Team Canada arrives during the opening ceremony in the Olympic Stadium at the 2020 Summer Olympics, Friday, July 23, 2021, in Tokyo, Japan.

RICHMOND, B.C. – A national inquiry into safe sport is not necessarily the answer to helping Canadian athletes, according to a former member of the country’s taekwondo team and ombudsperson for Canada for the 2021 Tokyo Olympic Games.

Dasha Peregoudova, former AthletesCAN President and the director of sanctions and outcomes for Abuse-Free Sport, said Saturday that Canada has gone through a national reckoning of abuse in sport, adding work now needs to be done with what the public has heard.

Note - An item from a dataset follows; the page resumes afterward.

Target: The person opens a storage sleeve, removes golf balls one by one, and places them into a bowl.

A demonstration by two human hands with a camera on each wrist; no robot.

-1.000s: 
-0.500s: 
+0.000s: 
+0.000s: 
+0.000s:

“I have not had, myself, those experiences those athletes had … I don’t want to trivialize that,” she said of Canadian athletes who have spoken out about abuse and misconduct.

“My reservation about a national inquiry is not that it’s not a good use of time or resources, I just have some sense that it would say what we already know which is that there are rampant safe sport issues in sport and that we need to do something about it.”

Her comments to The Canadian Press came after she, lawyer Amanda Fowler and former athletes Chris de Sousa Costa and Josh Vander Vies participated in a panel discussing governance in Canadian sports held by AthletesCAN.